Kim has served as the chairwoman and vice chairwoman of multiple committees related to North Korea's foreign relations since 1965, including the Korea–Latin American Friendship Association (조선-라틴아메리카 친선협회), the Korea–Cuba Solidarity Committee (조선-쿠바 연대성위원회), the Committee for Cultural Relations with Foreign Countries, and the Korea–Finland Friendship Association (조선-핀란드 친선협회). She has been a delegate to every Supreme People's Assembly since the 7th, and became the president and editor-in-chief of the newspaper Minju Joson in March 1986. A candidate for the Central Committee of the Workers' Party of Korea, Kim was elected to the Foreign Affairs Committee of the Supreme People's Assembly in December 1993, but the committee was abolished five years later.

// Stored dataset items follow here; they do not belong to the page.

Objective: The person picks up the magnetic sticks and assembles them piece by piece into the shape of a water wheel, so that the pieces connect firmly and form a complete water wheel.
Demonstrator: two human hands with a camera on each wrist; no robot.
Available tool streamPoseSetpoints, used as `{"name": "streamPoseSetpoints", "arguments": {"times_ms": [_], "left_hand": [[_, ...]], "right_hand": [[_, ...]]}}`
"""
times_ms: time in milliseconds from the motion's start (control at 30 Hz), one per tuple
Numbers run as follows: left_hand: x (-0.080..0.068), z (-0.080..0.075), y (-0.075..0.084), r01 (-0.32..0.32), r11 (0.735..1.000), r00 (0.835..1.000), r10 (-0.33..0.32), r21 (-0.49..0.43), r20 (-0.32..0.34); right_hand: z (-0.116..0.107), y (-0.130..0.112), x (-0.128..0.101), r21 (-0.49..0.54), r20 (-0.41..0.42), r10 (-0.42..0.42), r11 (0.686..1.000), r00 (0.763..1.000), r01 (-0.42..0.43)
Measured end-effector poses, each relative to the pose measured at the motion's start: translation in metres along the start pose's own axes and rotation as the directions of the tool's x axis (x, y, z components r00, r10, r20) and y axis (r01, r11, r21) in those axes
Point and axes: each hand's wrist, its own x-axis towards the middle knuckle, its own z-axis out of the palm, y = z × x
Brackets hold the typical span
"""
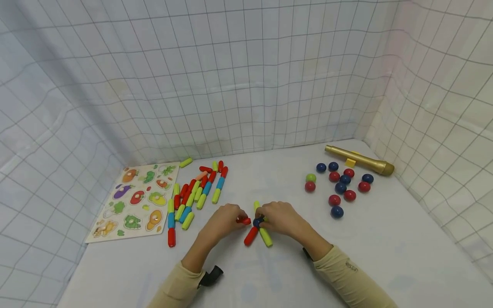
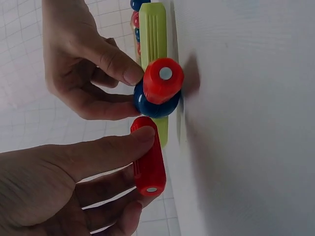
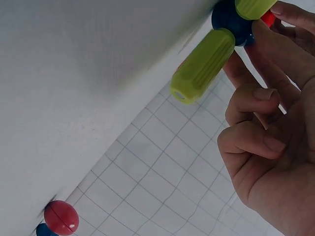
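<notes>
Holding red stick [image 2: 149,164] pinched in left hand [image 1: 225,220] | right hand [image 1: 279,218] fingers curled, pinching blue ball [image 2: 153,104] at table [image 1: 385,248] centre, sticks at 12, 6, 7 | risk: a sideways nudge may pop magnetic joints apart

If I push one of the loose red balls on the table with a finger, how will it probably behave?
The red ball is round and looks smooth and glossy, so it would probably roll away easily. It lies among other balls, so it may knock into them and scatter them. It looks like hard, solid plastic, likely stiff and light, and perhaps slippery to pinch.
</notes>
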Motion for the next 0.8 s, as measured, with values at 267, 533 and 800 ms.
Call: {"name": "streamPoseSetpoints", "arguments": {"times_ms": [267, 533, 800], "left_hand": [[0.0013, 0.0074, 0.0069, -0.026, 0.999, 0.999, 0.025, 0.029, 0.025], [-0.0005, 0.0065, 0.0103, -0.027, 1.000, 0.999, 0.027, 0.014, 0.025], [-0.0023, 0.0010, 0.0009, -0.038, 0.996, 0.996, 0.044, -0.077, 0.078]], "right_hand": [[0.0006, -0.0002, -0.0008, -0.007, -0.004, 0.018, 1.000, 1.000, -0.018], [-0.0004, 0.0004, 0.0004, -0.003, -0.013, 0.017, 1.000, 1.000, -0.017], [0.0003, -0.0002, 0.0009, 0.020, -0.026, 0.000, 1.000, 1.000, 0.001]]}}
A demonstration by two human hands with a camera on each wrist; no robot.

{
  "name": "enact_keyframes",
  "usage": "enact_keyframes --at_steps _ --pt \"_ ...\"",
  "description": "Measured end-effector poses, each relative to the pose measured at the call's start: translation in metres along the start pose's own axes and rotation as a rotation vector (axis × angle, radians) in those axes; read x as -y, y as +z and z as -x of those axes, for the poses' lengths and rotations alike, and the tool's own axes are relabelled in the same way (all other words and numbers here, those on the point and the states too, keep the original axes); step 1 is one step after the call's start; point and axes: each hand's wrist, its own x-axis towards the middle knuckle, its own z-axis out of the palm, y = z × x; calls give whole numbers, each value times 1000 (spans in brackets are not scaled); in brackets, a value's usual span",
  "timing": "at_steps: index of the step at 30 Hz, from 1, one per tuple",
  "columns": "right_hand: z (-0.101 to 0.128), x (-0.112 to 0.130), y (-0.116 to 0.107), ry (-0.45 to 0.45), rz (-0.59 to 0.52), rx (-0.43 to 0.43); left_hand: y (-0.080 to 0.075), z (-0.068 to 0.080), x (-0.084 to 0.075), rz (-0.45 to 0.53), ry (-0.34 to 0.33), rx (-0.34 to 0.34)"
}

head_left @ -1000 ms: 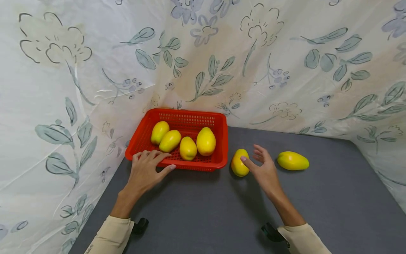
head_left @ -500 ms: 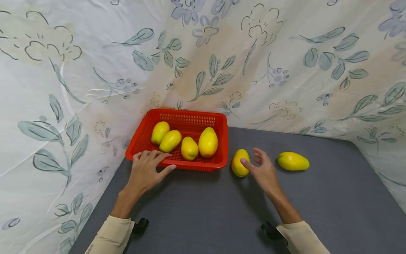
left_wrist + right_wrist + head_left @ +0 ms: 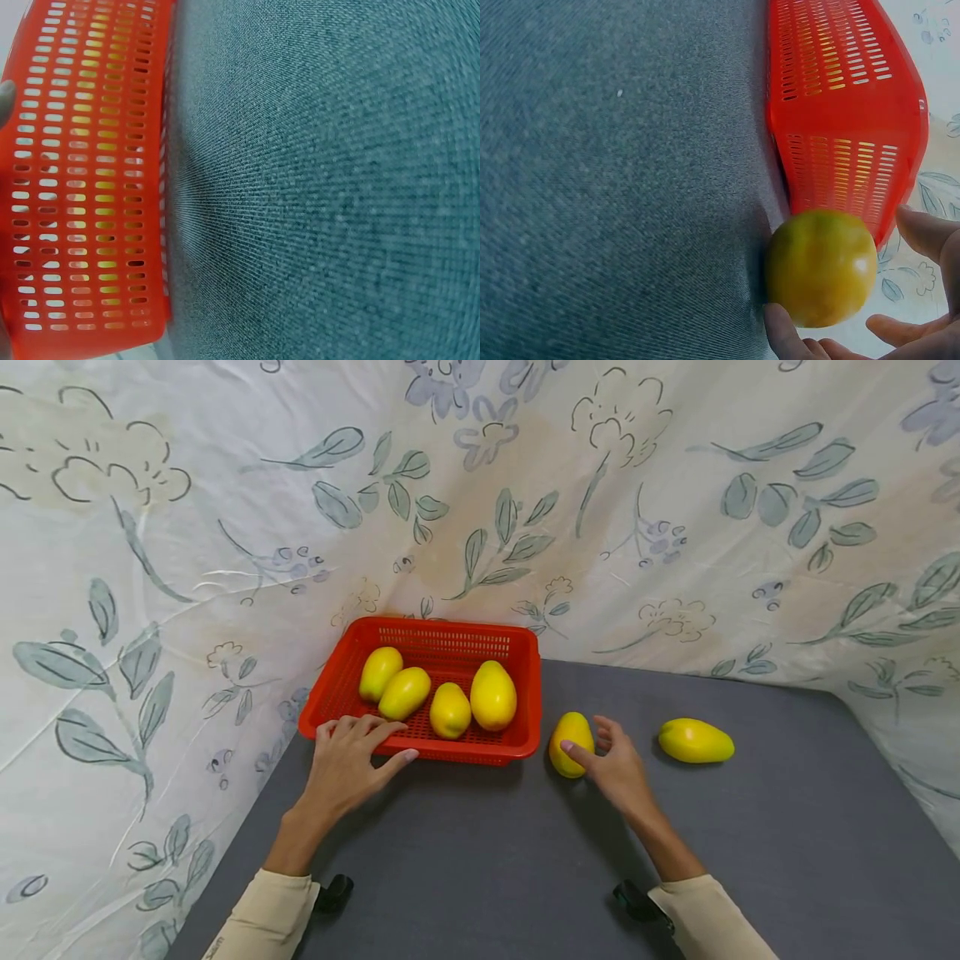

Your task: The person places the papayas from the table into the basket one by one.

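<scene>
A red plastic basket with slotted walls stands at the back left, holding several yellow mangoes. My left hand holds its near rim, the fingers bent over the edge and the thumb along the outer side. Just right of the basket, another mango lies on the table. Around its right side is my right hand, thumb in front and fingers behind. The right wrist view shows those fingers spread beside the mango, not clenched on it; whether a fingertip touches it, I cannot tell.
One more yellow mango lies on its side to the right of my right hand. The dark grey table meets a floral cloth hanging behind and at both sides. Each wrist bears a black camera mount.
My right hand has shifted slightly left, drawing closer around the mango beside the basket. The rightmost mango in the basket has rolled a little to the right. The left hand stays on the rim.
</scene>
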Motion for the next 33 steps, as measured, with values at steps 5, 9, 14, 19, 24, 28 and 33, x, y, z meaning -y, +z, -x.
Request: enact_keyframes --at_steps 5,9,14,19,24,28,33 --pt "-3 -1 2 4 -7 1 0 0 -1 -2 -2 -7" --pt "-5 -3 3 -4 -2 4 0 0 -2 -5 -7 -2" --pt "-7 -5 5 -5 -6 13 1 0 -3 -8 -8 -5" --pt "-7 -7 7 -3 -52 21 1 0 -4 -7 -8 -12" --pt "-5 -8 9 -5 -82 11 0 0 -3 -4 -6 -9" --pt "-3 -8 10 -5 -92 6 -1 0 -3 -1 -9 -3" --pt "0 -9 10 -2 -106 4 -2 1 -1 -1 -9 2"
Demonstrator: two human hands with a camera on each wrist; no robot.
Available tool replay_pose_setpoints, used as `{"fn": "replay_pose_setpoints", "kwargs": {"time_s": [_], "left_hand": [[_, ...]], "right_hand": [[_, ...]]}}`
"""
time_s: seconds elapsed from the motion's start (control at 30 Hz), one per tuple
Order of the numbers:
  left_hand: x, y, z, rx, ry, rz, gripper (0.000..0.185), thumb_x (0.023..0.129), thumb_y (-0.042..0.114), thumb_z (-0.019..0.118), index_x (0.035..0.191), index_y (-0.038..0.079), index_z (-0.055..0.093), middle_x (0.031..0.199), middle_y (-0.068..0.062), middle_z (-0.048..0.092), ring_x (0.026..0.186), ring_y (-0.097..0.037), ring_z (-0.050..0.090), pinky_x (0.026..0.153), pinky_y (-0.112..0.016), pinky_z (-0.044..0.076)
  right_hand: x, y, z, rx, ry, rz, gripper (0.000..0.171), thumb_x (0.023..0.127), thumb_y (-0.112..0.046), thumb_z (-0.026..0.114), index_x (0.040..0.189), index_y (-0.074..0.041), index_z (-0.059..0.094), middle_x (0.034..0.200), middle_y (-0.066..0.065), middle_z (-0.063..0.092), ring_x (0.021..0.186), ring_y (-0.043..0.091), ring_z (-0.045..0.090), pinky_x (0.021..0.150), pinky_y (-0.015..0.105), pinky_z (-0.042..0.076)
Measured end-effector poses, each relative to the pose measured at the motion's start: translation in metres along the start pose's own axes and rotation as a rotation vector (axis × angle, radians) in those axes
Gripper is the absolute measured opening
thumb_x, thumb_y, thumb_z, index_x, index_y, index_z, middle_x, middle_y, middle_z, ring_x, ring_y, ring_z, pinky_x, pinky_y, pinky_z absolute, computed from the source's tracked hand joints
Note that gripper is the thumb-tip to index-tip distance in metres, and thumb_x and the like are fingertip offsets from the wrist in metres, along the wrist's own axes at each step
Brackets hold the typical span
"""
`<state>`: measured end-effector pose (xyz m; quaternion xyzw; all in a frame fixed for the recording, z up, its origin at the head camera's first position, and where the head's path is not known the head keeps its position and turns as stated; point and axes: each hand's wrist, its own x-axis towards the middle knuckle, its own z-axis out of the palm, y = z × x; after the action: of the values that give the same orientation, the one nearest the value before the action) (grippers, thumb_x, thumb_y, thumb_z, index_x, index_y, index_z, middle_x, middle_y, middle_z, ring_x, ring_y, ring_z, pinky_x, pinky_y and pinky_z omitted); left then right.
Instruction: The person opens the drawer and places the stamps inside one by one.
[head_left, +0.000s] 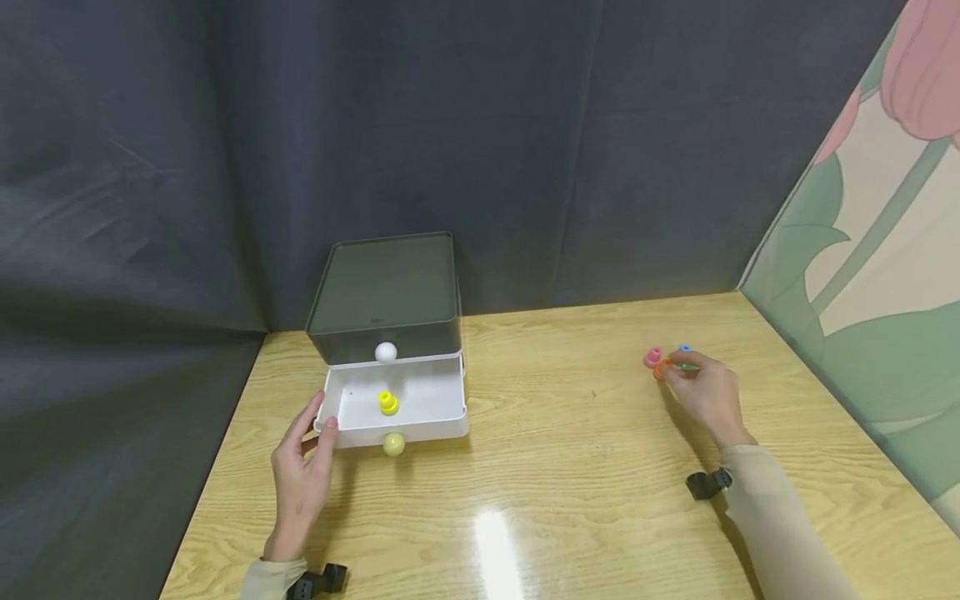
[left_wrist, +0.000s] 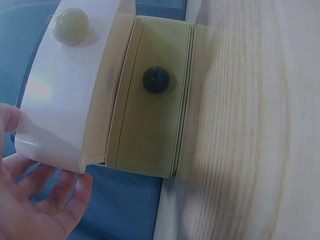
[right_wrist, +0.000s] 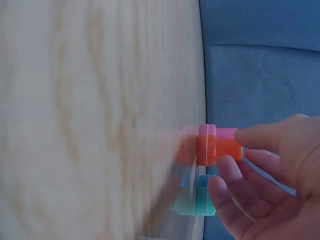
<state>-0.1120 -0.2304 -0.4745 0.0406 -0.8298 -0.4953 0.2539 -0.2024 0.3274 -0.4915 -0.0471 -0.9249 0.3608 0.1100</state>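
Pinching orange peg (head_left: 660, 372), R hand (head_left: 705, 393); pink peg (head_left: 652, 357) adjacent, drawer (head_left: 442, 400) open.

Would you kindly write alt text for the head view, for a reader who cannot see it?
A person's right hand pinches an orange peg beside pink and blue ones on a wooden table. The left hand touches an open white drawer holding a yellow peg.
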Motion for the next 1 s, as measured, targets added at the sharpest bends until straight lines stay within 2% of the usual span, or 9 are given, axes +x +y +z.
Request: {"fn": "replay_pose_setpoints", "kwargs": {"time_s": [0.23, 0.5, 0.77, 1.0], "left_hand": [[0.0003, 0.0001, -0.0002, -0.005, -0.004, 0.002, 0.044, 0.107, 0.009, 0.061, 0.151, 0.007, 0.060, 0.153, -0.017, 0.061, 0.120, 0.008, 0.052, 0.089, -0.002, 0.044], [0.0006, -0.0006, -0.0004, 0.003, -0.009, 0.002, 0.044, 0.107, 0.011, 0.061, 0.151, 0.007, 0.060, 0.154, -0.017, 0.061, 0.121, 0.004, 0.053, 0.089, -0.003, 0.045], [0.0005, -0.0009, -0.0002, 0.012, -0.009, 0.005, 0.044, 0.107, 0.011, 0.061, 0.151, 0.006, 0.060, 0.153, -0.018, 0.061, 0.120, 0.008, 0.052, 0.089, -0.002, 0.045], [0.0006, -0.0018, 0.0001, 0.005, -0.005, 0.004, 0.044, 0.107, 0.011, 0.061, 0.151, 0.005, 0.060, 0.153, -0.019, 0.061, 0.120, 0.008, 0.052, 0.089, -0.003, 0.045]], "right_hand": [[0.0024, 0.0037, 0.0016, -0.019, 0.012, -0.012, 0.033, 0.102, -0.016, 0.070, 0.127, 0.005, 0.073, 0.134, 0.036, 0.065, 0.105, 0.051, 0.074, 0.060, 0.017, 0.050], [0.0031, 0.0048, 0.0022, -0.013, 0.004, -0.014, 0.031, 0.101, -0.015, 0.071, 0.126, 0.005, 0.073, 0.134, 0.036, 0.065, 0.105, 0.052, 0.074, 0.060, 0.017, 0.051], [-0.0004, 0.0048, 0.0005, 0.011, -0.015, 0.020, 0.037, 0.104, -0.021, 0.069, 0.130, 0.004, 0.071, 0.132, 0.037, 0.067, 0.110, 0.053, 0.072, 0.063, 0.017, 0.052], [-0.0025, 0.0027, -0.0017, 0.025, -0.010, 0.011, 0.037, 0.104, -0.023, 0.070, 0.131, 0.003, 0.071, 0.128, 0.035, 0.069, 0.108, 0.052, 0.073, 0.062, 0.017, 0.053]]}}
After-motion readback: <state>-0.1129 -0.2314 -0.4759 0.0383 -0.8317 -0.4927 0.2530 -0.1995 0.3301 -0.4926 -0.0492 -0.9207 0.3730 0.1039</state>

After being appointed chairwoman of the Choson Foreign Cultural Liaison Committee (조선대외문화연락위원회) in December 2009, Kim attended multiple funeral committees and memorials, such as the National Funeral Committee (국가장의위원회) of Jo Myong-rok, the Kim Jong Il State Funeral Committee, the North Korea Preparatory Committee commemorating the 100th birthday of Kim Il Sung (김일성 생일 100주년 기념 조선준비위원회), and the North Korean side's preparatory committee for the 2017 Paektu Mountain Great Figures Celebration (2017白頭山偉人称賛大会), which was held in honor of Kim Il Sung and Kim Jong Il. During the 5th session of the 13th Presidium of the Supreme People's Assembly, she was elected as a member of the Foreign Affairs Committee, which had been revived after 19 years under the belief that it would improve North Korea's bilateral relations. Kim was re-elected as a delegate in the 2019 North Korean parliamentary election, but she was replaced as chairperson of the Committee for Cultural Relations with Foreign Countries by Xu Huyuan, who attended a meeting on 22 December 2021 between Choe Ryong-hae and Chinese diplomat Li Jinjun.